Как политик, который хочет отвлечь внимание избирателей от плохих новостей дома, вы можете создать врага, даже если его реально нет в наличии. Отделяя от стада ботана и преследуя его, группа детей, которая стоит выше в иерархии, создаёт связи друг с другом. Атака чужого делает их всех своими. Это причина, по которой самые страшные издевательства – дело рук группы. Спросите любого ботана: гораздо хуже когда тебя мучает стайка подростков, чем когда тебя мучает один подросток, даже если он и садист.

Если это может служить утешением для ботанов, в этом нет ничего личного. Группа детей, которая собралась вместе, чтобы поиздеваться над вами, делает то же самое, и по той же причине, что и группа людей, которая собралась, чтобы поохотиться. На самом деле они вовсе не ненавидят вас. Просто им нужно кого-то преследовать.
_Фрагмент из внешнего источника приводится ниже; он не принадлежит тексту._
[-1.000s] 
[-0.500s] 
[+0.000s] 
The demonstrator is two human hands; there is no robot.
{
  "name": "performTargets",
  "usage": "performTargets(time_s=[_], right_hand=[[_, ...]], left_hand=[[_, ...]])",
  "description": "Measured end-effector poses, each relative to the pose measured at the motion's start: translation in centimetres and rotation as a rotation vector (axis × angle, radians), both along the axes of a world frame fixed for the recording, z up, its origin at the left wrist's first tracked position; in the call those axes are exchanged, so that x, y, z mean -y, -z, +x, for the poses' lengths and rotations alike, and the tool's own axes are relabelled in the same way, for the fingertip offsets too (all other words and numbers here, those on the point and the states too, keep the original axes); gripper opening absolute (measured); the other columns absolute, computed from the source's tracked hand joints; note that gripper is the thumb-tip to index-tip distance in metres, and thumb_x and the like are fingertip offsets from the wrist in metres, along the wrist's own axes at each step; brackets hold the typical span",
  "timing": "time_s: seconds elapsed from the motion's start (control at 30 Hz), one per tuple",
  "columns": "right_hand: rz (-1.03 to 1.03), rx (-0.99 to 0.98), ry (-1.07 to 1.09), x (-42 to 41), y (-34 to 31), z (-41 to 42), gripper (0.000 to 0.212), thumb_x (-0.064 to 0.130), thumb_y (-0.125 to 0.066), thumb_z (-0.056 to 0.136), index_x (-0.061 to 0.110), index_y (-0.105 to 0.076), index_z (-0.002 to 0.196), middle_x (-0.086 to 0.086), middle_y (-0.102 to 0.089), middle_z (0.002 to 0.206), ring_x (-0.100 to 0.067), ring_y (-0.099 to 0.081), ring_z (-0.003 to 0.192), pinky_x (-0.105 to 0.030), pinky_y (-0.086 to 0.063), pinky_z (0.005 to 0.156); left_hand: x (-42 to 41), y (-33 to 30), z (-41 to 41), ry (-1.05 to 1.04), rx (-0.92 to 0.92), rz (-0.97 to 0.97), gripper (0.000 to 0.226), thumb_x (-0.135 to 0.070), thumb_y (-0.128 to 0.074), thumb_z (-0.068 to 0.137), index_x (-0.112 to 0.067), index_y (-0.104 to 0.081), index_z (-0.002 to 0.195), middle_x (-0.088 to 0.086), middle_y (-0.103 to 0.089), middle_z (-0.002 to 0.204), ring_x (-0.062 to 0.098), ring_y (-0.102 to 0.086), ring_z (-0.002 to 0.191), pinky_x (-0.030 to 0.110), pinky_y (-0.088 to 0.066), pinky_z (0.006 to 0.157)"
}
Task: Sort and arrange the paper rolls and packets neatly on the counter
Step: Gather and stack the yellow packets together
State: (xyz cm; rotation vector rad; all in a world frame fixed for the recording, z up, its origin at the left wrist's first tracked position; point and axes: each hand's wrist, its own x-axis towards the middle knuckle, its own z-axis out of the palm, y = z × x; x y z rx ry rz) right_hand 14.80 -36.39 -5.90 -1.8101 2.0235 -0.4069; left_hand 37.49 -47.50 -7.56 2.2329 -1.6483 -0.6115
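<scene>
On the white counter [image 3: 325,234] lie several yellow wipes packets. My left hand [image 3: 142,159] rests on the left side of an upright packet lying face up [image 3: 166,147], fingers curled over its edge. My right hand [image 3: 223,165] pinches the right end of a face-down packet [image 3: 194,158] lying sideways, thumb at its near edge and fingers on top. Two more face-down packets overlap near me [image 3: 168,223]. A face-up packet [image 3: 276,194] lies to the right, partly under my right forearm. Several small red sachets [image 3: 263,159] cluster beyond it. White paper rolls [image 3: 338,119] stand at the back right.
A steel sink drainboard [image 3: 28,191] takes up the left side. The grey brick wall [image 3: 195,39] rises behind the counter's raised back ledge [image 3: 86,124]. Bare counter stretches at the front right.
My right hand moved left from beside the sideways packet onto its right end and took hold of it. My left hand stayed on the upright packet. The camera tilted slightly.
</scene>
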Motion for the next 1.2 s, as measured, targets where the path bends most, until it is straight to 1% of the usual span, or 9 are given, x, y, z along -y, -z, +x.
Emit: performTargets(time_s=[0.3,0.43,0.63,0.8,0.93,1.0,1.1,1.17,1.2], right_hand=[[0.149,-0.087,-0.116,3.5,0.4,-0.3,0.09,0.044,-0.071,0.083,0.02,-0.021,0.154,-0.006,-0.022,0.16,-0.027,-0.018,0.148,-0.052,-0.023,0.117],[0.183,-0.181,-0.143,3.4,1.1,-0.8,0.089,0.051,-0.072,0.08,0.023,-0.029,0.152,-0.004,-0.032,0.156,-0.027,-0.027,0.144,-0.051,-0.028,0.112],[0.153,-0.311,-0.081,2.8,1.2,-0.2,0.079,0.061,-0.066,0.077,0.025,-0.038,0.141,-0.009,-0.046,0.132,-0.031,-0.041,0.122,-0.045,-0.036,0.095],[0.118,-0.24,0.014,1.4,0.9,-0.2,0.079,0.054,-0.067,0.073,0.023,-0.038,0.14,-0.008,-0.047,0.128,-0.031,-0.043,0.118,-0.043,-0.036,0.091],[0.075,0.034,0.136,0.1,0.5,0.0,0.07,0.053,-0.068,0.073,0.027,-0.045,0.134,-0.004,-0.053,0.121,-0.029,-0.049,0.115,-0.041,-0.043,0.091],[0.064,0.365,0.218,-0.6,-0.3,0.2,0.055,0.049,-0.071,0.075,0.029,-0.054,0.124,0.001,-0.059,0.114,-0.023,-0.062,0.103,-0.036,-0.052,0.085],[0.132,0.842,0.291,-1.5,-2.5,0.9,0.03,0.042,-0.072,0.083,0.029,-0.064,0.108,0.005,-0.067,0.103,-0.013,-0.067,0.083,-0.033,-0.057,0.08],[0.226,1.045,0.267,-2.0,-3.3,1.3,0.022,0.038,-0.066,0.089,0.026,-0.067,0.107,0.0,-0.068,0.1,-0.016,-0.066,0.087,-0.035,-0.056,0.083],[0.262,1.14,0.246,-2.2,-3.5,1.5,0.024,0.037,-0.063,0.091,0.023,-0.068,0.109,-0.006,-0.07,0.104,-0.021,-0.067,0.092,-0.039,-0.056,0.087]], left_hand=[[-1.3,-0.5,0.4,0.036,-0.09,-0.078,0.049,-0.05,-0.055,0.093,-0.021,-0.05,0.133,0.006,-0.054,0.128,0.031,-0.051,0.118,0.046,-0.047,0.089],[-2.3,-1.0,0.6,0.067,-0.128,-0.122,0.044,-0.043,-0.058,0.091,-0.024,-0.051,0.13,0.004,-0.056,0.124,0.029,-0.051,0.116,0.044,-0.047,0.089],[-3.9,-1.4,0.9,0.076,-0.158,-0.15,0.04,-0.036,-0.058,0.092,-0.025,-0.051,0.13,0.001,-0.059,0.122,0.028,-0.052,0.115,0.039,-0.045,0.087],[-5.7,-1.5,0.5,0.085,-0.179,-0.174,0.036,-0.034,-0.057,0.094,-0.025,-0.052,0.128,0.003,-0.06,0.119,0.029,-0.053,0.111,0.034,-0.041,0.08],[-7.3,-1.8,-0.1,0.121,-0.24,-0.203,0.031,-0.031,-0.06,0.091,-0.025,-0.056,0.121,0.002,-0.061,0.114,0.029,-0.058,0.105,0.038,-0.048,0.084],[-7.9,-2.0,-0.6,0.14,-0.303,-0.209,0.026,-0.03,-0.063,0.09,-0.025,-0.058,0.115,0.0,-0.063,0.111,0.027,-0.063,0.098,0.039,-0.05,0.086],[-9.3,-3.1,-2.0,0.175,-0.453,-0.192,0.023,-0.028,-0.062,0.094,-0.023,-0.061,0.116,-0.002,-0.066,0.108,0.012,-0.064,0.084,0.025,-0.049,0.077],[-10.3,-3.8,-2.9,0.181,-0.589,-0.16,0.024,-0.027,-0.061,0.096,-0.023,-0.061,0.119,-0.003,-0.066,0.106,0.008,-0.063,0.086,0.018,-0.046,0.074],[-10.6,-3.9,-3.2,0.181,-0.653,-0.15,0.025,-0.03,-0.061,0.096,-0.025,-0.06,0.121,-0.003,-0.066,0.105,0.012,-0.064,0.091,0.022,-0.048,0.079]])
Так как ботаны находятся внизу школьной иерархии, они являются безопасной мишенью для всей школы. Если я правильно помню, самые популярные ребята не мучают ботанов; им не нужно опускаться до этого. Большая часть мучений идёт от детей, которые стоят ниже, от нервных середнячков.

Проблема в том, что этих середнячков много. Популярность распределяется не как пирамида, а как два конуса, соединённых основаниями. Группа с наименьшей популярностью – довольно невелика. (Я полагаю, что мы были единственным столом D на карте нашей столовой). Так что людей, которые хотят поиздеваться над ботанами, больше, чем самих ботанов.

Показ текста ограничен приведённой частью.